[Ocfs2-devel] [PATCH] Treat writes as new when holes span across page boundaries

Goldwyn Rodrigues rgoldwyn at gmail.com
Sun Feb 20 10:45:05 PST 2011


Hi Joel,

On Sun, Feb 20, 2011 at 1:09 AM, Joel Becker <jlbec at evilplan.org> wrote:
> On Thu, Feb 17, 2011 at 09:44:40AM -0600, Goldwyn Rodrigues wrote:
>> When a hole spans across page boundaries, the next write forces
>> a read of the block. This could end up reading existing garbage
>> data from the disk in ocfs2_map_page_blocks. This leads to
>> non-zero holes. In order to avoid this, mark the writes as new
>> when the holes span across page boundaries.
>
>        Is this a new approach to your earlier patch, or an additional
> change?

This is a new approach. You can scrap the previous attempt. I started
reading about write prepare's once you advised to look at the write
front.

>
>> ---
>> diff --git a/fs/ocfs2/aops.c b/fs/ocfs2/aops.c
>> index 1fbb0e2..4be220d 100644
>> --- a/fs/ocfs2/aops.c
>> +++ b/fs/ocfs2/aops.c
>> @@ -1026,6 +1026,12 @@ static int ocfs2_prepare_page_for_write(struct
>> inode *inode, u64 *p_blkno,
>>       ocfs2_figure_cluster_boundaries(OCFS2_SB(inode->i_sb), cpos,
>>                                       &cluster_start, &cluster_end);
>>
>> +     /* treat the write as new if the a hole/lseek spanned across
>> +      * the page boundary.
>> +      */
>> +     new = new | ((i_size_read(inode) <= page_offset(page)) &&
>> +                     (page_offset(page) <= user_pos));
>
>        There are two problems here.  First, It's not safe to claim
> existing data is 'new'.  Imagine you have a 4K page and a 512B
> blocksize.  The first 2 blocks of the page have data in them, but your
> code change will cause them to be set_uptodate() even if we haven't read
> them in yet.

I did not understand this.
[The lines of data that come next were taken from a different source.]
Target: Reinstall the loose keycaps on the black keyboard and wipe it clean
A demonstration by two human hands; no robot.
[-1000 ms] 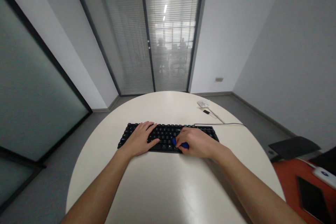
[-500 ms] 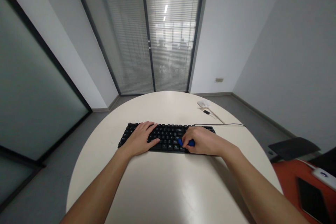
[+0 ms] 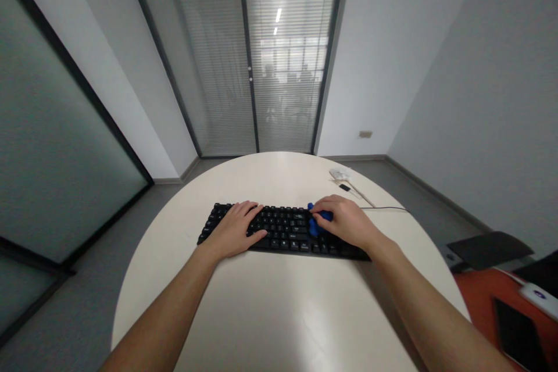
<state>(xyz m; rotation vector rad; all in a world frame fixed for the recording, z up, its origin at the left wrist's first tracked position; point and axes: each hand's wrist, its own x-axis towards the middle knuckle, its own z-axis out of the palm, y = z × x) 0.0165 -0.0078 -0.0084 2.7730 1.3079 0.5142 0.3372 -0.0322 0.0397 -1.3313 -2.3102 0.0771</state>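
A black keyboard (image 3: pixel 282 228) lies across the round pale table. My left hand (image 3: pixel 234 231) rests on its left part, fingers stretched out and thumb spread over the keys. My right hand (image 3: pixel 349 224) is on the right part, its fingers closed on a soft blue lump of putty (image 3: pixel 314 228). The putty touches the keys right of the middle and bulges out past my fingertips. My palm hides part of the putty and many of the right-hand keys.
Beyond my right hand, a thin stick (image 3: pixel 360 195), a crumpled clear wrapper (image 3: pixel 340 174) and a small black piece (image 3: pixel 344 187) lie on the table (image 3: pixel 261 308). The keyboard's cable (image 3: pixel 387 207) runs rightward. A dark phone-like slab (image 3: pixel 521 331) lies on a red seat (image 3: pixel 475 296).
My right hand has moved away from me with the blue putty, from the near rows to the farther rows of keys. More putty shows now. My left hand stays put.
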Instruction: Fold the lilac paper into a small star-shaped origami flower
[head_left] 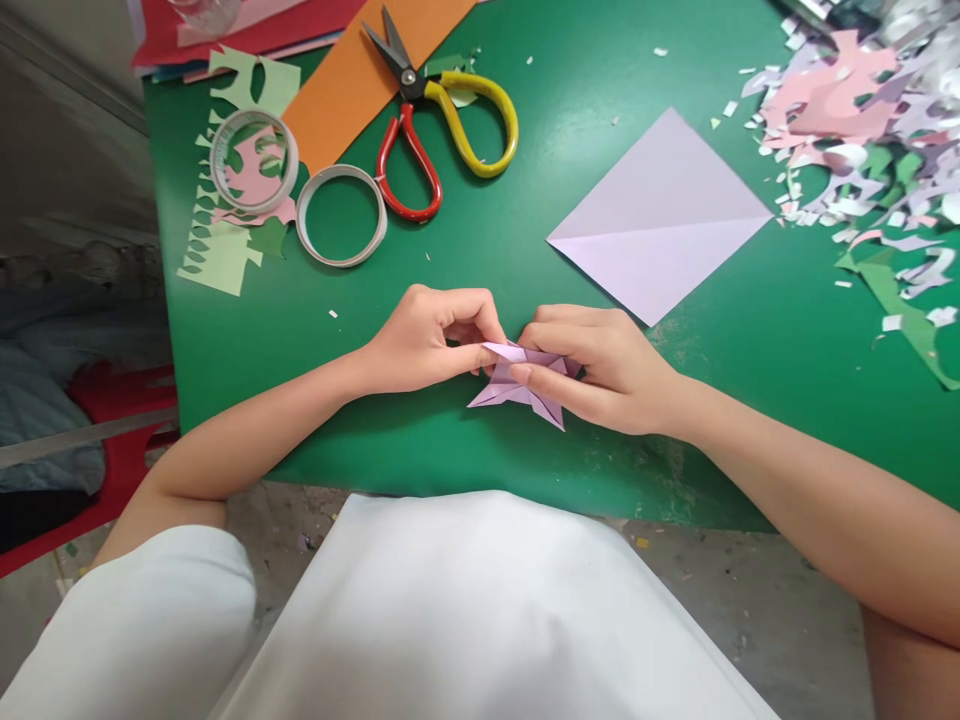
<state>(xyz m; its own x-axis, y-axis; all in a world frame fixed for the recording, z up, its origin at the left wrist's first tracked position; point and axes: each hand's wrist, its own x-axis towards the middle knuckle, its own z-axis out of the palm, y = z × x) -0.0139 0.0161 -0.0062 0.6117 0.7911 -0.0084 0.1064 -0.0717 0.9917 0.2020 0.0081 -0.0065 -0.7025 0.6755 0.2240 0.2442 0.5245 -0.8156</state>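
Note:
A small folded piece of purple paper [523, 378] with several pointed flaps is held between both hands above the near part of the green table. My left hand [435, 340] pinches its upper left corner between thumb and index finger. My right hand [600, 365] grips it from the other side, thumb on top and fingers behind, so part of the paper is hidden. Just beyond the right hand lies a square lilac sheet [660, 220] with one crease running across it from corner to corner.
Scissors [407, 80] with one red and one yellow handle lie partly on an orange paper strip [330, 110]. Two tape rolls [341, 258] rest left of them, near cut green paper [225, 265]. Paper scraps [840, 100] are heaped at the right. A red chair [135, 450] stands left of the table [337, 440].

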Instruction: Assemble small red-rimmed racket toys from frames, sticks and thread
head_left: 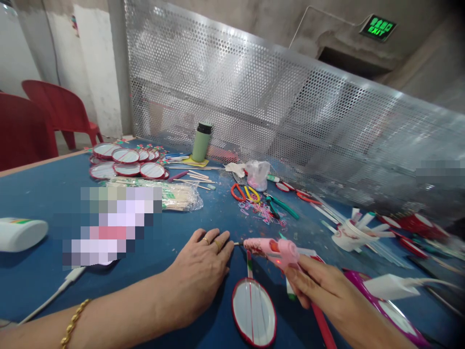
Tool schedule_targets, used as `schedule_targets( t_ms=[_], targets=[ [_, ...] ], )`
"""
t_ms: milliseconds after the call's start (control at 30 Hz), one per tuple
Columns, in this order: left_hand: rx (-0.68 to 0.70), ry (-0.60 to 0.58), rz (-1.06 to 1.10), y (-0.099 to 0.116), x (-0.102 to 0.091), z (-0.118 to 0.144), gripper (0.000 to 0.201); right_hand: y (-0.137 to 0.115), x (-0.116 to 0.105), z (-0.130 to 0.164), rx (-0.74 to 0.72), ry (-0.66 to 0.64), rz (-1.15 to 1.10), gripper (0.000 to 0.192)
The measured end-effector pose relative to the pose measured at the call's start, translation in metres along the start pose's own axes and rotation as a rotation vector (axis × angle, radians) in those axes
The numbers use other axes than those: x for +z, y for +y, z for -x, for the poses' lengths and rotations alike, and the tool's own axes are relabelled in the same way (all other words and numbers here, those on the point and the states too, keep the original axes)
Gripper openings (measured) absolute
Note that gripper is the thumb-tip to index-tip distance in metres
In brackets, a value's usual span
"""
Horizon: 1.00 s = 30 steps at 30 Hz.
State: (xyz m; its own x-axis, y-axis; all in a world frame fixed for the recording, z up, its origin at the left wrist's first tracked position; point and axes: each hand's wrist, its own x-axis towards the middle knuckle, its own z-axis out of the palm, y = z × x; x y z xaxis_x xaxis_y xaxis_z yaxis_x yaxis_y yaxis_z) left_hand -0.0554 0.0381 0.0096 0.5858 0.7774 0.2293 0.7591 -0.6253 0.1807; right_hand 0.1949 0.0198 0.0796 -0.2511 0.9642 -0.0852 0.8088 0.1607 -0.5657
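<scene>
Gripping a pink hot glue gun (276,250), the right hand (319,286) has its fingers curled shut around the handle, nozzle aimed left toward the left hand (201,271). That one's lying flat and open on the blue table (43,194), palm down, holding nothing that I can see, fingertips right by the nozzle tip. Just below the gun, between both hands, sits an oval red-rimmed mirror (254,312) on a stick. Looks like the gluing step to me. Next bit probably needs a steady nozzle and the left fingers kept off the hot tip.
</scene>
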Motion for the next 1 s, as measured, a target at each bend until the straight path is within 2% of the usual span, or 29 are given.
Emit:
schedule_targets(
  t_ms=[333, 700, 1000],
  targets=[
    [-0.007, -0.022, -0.005, 0.0019, -0.0028, 0.0017, 0.046, -0.0044, 0.0008, 0.0008, -0.001, 0.011, -0.002, 0.055],
    [0.005, 0.025, -0.009, -0.0004, 0.0024, 0.0005, 0.046, -0.0097, 0.0001, -0.0006, 0.004, 0.019, 0.037, 0.059],
    [0.003, 0.008, -0.007, 0.0006, -0.0009, 0.0009, 0.046, -0.0071, -0.0023, 0.0020, 0.011, 0.021, 0.056, 0.060]
  ],
)
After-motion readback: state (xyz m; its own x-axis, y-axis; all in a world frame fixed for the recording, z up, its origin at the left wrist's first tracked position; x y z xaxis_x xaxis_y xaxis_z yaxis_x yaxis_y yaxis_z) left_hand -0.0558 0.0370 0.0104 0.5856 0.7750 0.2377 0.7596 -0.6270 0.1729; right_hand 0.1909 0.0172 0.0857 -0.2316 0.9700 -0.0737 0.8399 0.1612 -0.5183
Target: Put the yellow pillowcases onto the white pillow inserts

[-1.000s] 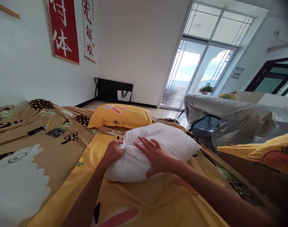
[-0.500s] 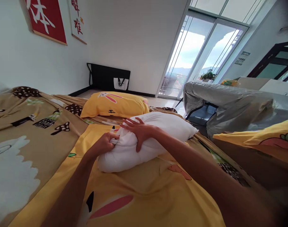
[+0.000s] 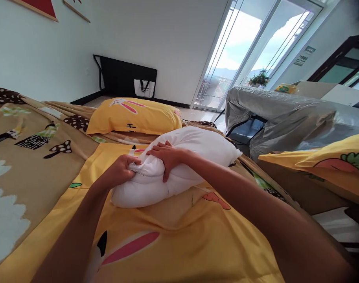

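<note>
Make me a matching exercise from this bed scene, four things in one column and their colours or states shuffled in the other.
Things:
1. bare pillow
2. cased pillow
3. left hand
4. covered furniture

States:
A. draped in grey plastic
B. yellow with a rabbit print
C. white, being squeezed
D. gripping a bunched edge

Pairs: 1-C, 2-B, 3-D, 4-A

Yellow rabbit-print pillow (image 3: 135,116) on brown blanket (image 3: 34,157); silver-covered furniture (image 3: 285,118) near glass door (image 3: 235,51).
</note>
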`<state>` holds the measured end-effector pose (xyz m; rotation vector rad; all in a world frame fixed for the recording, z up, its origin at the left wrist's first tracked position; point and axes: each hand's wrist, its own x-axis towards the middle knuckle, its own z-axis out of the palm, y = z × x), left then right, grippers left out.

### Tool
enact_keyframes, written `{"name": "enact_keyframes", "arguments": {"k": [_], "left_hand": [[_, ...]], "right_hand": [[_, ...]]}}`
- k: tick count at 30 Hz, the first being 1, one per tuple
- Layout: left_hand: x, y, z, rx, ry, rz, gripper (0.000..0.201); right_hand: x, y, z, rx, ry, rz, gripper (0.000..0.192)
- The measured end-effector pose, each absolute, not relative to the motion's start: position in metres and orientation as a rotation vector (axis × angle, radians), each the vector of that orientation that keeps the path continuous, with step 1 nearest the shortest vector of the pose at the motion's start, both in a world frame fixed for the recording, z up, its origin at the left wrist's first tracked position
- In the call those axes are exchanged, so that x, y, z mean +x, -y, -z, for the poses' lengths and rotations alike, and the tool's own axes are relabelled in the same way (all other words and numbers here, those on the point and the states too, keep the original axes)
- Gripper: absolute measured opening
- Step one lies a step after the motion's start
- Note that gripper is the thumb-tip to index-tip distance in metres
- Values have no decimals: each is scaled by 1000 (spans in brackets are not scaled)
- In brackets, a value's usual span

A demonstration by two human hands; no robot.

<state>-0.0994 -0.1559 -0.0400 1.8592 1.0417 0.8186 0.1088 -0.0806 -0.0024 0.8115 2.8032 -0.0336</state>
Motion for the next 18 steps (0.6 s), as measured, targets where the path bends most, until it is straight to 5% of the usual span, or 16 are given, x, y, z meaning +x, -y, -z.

Could you explain this in terms of
blocksize=512, page_offset, i_size and pos?
However I'll try to interpret: Won't the i_size be 1024 (assuming it
is the start of file) and the new flag set to false?


>        Secondly, ocfs2_should_read_blk() already checks for blocks past
> i_size and skips reading them.  So if you are trying to avoid reading
> them, it is already handled.

If the previous call was lseek, i_size is not updated.
ocfs2_should_read_blk returns true and junk read.